От человека остаются только дела его.
М. Горький
9 февраля 1665 года в «Журнале ученых» («Journal des Savants»), который начал выходить во Франции взамен подвижнической переписки, которую вел до конца жизни аббат Мерсенн, а вслед за ним Каркави, был помещен некролог Пьеру Ферма.
В этом некрологе говорилось:
«Это был один из наиболее замечательных умов нашего века, такой универсальный гений и такой разносторонний, что если бы все ученые не воздали должное его необыкновенным заслугам, то трудно было бы поверить всем вещам, которые нужно о нем сказать, чтобы ничего не упустить в нашем «ПОХВАЛЬНОМ СЛОВЕ»».
И хотя уже при жизни Пьер Ферма был признан первым математиком своего времени, о его юридической деятельности говорится в том же «Похвальном слове» как о выполняемой им «с большой добросовестностью и таким умением, что он славился как один из лучших юристов своего времени». А о его поэтическом творчестве на латинском, французском и испанском языках говорилось, что «он писал стихи с таким изяществом, как если бы он жил во времена Августа и провел большую часть своей жизни при дворе Франции или Мадрида». После же его смерти, последовавшей «во время одной из служебных поездок» (как сказано, видимо, без каких-либо расследований обстоятельств его кончины), слава его не только умножилась, но поставленные им перед ученым миром, решенные им самим задачи были столь значительны, что на протяжении более чем трех столетий вызывали не только фундаментальные работы таких корифеев науки, как Эйлер, Лейбниц, Гюйгенс, Ньютон, Лагранж и другие, но и создание новых отраслей математики: теория вероятностей, теория алгебраических чисел, с помощью остроумнейших приемов которой ученые пытались доказать великую теорему Ферма, остающуюся и поныне маяком для искателей математических истин.

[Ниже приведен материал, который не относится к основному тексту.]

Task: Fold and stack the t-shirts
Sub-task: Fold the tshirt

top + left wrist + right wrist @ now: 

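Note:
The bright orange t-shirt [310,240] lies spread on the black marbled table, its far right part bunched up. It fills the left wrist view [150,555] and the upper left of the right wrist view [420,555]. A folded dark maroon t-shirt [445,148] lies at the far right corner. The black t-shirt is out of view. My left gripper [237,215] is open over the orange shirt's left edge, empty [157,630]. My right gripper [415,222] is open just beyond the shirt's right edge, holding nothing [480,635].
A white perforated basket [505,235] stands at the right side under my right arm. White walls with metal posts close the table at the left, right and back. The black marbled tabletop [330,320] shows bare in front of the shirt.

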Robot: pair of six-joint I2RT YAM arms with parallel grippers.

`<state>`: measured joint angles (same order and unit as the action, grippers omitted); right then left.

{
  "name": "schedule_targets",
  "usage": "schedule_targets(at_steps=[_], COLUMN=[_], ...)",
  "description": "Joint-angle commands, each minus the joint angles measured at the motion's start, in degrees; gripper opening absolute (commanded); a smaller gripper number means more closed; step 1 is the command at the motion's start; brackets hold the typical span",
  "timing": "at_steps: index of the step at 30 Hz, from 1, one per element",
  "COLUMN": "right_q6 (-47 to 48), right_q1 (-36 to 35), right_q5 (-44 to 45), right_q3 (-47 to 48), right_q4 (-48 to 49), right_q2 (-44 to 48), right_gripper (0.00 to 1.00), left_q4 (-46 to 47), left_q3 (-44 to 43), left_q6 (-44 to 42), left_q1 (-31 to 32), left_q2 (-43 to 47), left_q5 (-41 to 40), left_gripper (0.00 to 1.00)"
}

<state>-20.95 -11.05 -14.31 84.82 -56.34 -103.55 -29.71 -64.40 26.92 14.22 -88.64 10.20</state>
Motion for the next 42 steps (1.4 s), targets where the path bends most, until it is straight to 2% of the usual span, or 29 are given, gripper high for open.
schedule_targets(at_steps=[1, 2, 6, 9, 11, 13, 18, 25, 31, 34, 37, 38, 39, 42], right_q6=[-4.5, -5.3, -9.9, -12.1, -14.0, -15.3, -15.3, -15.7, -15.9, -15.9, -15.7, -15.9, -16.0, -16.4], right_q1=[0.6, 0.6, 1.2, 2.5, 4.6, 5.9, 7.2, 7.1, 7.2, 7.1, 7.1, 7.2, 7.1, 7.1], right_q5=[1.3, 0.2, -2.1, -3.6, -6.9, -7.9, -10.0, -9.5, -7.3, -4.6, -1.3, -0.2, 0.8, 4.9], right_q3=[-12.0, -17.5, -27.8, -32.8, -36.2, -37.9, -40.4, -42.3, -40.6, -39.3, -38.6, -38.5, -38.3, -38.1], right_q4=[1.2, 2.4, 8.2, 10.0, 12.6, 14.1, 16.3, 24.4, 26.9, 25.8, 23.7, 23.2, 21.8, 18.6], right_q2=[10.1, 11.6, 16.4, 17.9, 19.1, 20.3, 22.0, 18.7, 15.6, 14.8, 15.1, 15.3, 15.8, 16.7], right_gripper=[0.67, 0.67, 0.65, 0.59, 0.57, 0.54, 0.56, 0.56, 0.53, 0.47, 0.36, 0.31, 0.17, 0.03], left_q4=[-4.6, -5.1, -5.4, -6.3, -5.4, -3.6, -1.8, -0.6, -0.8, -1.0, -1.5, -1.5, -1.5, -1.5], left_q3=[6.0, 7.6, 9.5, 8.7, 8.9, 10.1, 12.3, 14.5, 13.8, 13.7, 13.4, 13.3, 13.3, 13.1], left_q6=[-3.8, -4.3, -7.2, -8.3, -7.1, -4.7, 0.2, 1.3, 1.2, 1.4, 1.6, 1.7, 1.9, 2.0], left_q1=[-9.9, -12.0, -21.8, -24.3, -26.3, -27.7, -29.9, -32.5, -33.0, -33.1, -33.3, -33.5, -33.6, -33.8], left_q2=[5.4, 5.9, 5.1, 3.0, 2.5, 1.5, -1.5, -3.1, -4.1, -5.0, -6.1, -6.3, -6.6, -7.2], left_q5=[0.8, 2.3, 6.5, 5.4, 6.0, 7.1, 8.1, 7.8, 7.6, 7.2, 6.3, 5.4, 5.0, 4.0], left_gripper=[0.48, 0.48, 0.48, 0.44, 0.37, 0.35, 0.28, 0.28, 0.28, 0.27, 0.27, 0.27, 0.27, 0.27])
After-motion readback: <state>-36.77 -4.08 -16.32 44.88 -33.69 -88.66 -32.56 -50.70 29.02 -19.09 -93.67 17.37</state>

Мечты придают миру интерес и смысл.
А. Франс
Закрываем последнюю страницу романа, где действует Мним.
С кем же мы прощаемся? С автором, превратившимся на время в Мнима, чтобы, мечтая о своем герое XVII века, оказаться рядом с ним? Или прощаемся с самим великим математиком, каким он представлен в романе, рожденный своей славой и открытиями?
Но, быть может, «Мним» надо отнести все-таки к моему былому попутчику, неведомо как появившемуся в пустом купе движущегося поезда, «путешественнику во времени из прошлого в будущее»?
И наконец, не следует ли признать доказательство великой теоремы, записанное перед кончиной Пьером Ферма, к «мнимым доказательствам», не удовлетворяющим дотошных математиков?